WHAT TO PRODUCE:
Restate all entries word for word, minus pictures.

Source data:
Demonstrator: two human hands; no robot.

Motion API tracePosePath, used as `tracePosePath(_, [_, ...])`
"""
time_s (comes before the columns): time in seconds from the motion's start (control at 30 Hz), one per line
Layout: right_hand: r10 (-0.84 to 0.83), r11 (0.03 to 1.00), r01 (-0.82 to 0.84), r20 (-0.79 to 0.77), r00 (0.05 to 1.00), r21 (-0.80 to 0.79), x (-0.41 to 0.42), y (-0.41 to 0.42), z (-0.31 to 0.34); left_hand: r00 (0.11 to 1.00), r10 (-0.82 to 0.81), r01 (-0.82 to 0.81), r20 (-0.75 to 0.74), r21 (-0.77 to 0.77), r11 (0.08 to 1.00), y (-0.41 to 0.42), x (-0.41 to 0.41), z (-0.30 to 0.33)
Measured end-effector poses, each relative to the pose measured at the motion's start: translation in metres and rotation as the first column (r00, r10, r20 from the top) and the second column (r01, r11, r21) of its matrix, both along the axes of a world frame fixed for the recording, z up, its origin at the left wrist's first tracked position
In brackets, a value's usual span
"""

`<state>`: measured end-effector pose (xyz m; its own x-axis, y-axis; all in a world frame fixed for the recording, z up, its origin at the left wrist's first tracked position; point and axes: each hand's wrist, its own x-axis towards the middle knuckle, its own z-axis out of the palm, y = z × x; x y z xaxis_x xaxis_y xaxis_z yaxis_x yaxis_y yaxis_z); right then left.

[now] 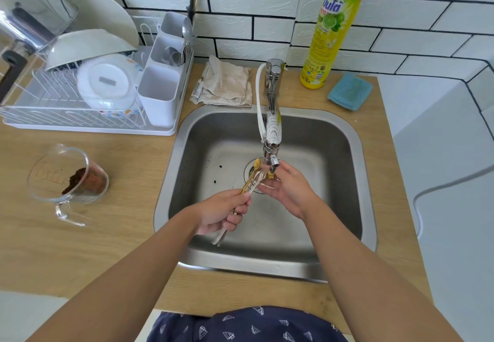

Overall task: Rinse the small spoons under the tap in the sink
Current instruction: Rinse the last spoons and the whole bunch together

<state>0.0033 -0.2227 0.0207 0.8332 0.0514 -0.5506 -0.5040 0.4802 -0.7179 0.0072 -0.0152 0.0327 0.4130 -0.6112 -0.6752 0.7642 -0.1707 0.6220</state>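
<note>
My left hand grips a bunch of small gold and silver spoons by their handles over the steel sink. The spoon bowls point up and right, right under the spout of the chrome tap. My right hand is beside the spoon bowls with its fingers relaxed, the fingertips touching them below the spout. Silver handle ends stick out below my left hand. I cannot tell whether water is running.
A white dish rack with bowls and a cutlery holder stands at the left. A glass measuring cup with brown powder sits on the wooden counter. Behind the sink lie a folded cloth, a dish soap bottle and a blue sponge.
</note>
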Motion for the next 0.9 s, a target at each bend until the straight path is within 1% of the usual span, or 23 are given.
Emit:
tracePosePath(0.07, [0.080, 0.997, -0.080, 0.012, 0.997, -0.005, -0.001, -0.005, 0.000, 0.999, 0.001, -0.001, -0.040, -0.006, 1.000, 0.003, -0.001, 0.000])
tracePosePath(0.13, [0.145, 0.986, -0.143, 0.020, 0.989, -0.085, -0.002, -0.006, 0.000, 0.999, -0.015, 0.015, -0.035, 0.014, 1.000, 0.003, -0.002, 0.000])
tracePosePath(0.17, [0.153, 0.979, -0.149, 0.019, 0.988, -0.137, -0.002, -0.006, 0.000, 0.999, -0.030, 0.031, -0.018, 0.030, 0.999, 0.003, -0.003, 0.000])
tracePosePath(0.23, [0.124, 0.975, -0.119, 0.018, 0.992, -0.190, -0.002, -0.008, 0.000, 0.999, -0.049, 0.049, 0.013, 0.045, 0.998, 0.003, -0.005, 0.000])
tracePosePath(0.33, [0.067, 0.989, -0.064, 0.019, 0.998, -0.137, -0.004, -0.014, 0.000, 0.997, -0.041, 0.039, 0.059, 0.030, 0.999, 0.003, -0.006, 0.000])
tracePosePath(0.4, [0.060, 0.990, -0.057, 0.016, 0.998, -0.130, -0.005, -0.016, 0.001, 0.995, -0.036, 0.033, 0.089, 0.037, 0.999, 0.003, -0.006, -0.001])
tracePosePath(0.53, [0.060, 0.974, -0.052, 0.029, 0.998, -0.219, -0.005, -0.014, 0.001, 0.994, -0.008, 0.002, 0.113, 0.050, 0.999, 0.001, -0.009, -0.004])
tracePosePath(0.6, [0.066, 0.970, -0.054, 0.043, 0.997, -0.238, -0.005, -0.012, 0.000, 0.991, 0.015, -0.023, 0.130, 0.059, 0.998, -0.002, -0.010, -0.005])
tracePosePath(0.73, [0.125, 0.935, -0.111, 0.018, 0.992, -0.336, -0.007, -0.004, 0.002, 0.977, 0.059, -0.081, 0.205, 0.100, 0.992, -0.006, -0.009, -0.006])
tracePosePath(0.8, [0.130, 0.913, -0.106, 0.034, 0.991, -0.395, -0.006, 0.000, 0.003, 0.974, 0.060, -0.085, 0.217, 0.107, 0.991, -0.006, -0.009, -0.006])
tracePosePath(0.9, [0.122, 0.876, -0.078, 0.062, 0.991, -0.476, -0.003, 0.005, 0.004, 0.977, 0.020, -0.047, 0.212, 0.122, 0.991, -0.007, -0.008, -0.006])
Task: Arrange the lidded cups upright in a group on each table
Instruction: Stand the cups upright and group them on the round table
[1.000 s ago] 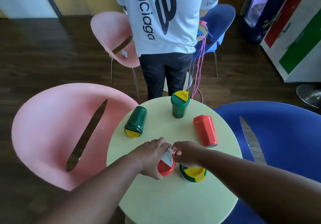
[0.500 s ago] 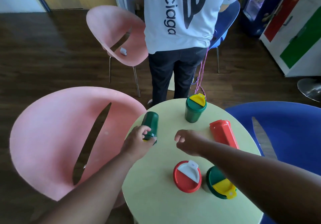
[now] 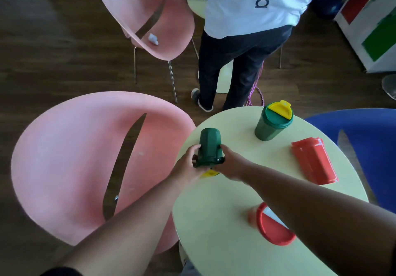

RESPONSE TO THE TASK:
Demonstrator: two human hands; no robot.

Motion API tracePosePath, used as `tracePosePath(_, [_, ...])`
"""
time_s (comes before the columns): time in seconds from the motion's start (control at 30 Hz), one per line
Layout: right_hand: r10 (-0.84 to 0.83), r11 (0.03 to 1.00), r01 (-0.82 to 0.84), r20 (-0.79 to 0.77), r00 (0.05 to 1.00), r21 (-0.80 to 0.79), x (-0.41 to 0.42), y (-0.41 to 0.42), z (-0.31 to 0.34); left_hand: r00 (0.11 to 1.00), r10 (-0.82 to 0.81), r01 (-0.82 to 0.81), r20 (-0.75 to 0.74), r21 (-0.77 to 0.77), r11 (0.08 to 1.00), y (-0.41 to 0.42), x (-0.41 to 0.41), z (-0.30 to 0.33)
Measured end-effector poses, each relative to the pose measured at the motion's start: translation in metres and rotation as the first column (r00, r10, r20 from the top) and the second column (r01, r11, r21) of its matrix, both along the axes of a world frame fixed for the recording, z up, its origin at the left wrist's first tracked position
In brackets, a value's usual span
"""

`<state>`: measured end-effector pose (xyz m; its own x-axis, y-axis; all in a world frame fixed for the recording, z up, its origin at the left wrist's first tracked position; point and axes: each hand's wrist, its own x-axis towards the middle knuckle, its own z-axis out of the palm, y = z × x; x y z xaxis_x xaxis_y xaxis_z yaxis_x yaxis_y yaxis_z); right then left.

[now] 

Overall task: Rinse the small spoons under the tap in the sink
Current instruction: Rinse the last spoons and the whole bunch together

<state>0.0033 -0.2227 0.0207 0.8332 0.0514 -0.5506 -0.5040 0.4802 -0.7179 0.0072 -0.0152 0.0327 0.4130 -0.6112 -0.6752 0.7642 -0.1707 0.6220</state>
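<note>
My left hand grips a bunch of small gold and silver spoons by their handles over the steel sink. The spoon bowls point up and right, right under the spout of the chrome tap. My right hand is beside the spoon bowls with its fingers relaxed, the fingertips touching them below the spout. Silver handle ends stick out below my left hand. I cannot tell whether water is running.
A white dish rack with bowls and a cutlery holder stands at the left. A glass measuring cup with brown powder sits on the wooden counter. Behind the sink lie a folded cloth, a dish soap bottle and a blue sponge.
</note>
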Motion for the next 0.9 s, a target at each bend until the straight path is within 1% of the usual span, or 23 are given.
Emit:
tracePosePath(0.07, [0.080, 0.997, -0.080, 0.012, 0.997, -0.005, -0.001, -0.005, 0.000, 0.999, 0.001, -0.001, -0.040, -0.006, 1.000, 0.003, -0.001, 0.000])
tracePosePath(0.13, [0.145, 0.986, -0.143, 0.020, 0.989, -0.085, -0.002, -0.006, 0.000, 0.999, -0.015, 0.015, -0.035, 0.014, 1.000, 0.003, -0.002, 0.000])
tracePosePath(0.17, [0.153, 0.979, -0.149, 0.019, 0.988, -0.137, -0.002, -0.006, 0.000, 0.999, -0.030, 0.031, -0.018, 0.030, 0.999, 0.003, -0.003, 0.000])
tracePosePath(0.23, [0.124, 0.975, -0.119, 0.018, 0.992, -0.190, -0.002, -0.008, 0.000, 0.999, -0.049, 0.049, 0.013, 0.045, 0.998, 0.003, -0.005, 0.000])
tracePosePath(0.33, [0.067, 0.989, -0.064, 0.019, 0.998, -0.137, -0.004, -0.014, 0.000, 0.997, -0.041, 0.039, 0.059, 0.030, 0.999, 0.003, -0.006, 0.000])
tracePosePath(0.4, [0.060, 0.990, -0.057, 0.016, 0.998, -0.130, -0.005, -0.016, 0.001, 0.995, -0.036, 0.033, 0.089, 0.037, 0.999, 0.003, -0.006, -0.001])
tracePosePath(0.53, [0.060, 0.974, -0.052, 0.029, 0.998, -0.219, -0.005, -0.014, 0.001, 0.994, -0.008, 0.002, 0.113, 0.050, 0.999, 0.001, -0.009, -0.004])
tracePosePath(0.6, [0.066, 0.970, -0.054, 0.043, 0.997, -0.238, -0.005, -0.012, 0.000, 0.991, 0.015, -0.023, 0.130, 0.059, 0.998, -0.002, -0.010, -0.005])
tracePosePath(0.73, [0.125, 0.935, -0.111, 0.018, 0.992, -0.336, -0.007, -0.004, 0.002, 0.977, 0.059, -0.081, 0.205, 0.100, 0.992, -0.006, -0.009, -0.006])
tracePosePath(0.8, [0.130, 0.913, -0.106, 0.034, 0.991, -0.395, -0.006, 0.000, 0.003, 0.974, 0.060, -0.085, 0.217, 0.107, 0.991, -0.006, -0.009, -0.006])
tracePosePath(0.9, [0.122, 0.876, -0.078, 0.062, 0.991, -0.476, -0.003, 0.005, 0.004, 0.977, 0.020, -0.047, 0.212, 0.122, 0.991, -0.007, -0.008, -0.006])
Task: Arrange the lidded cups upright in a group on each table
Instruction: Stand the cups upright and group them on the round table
[1.000 s ago] 
[0.500 s ago] 
[now] 

What has been written completes the answer.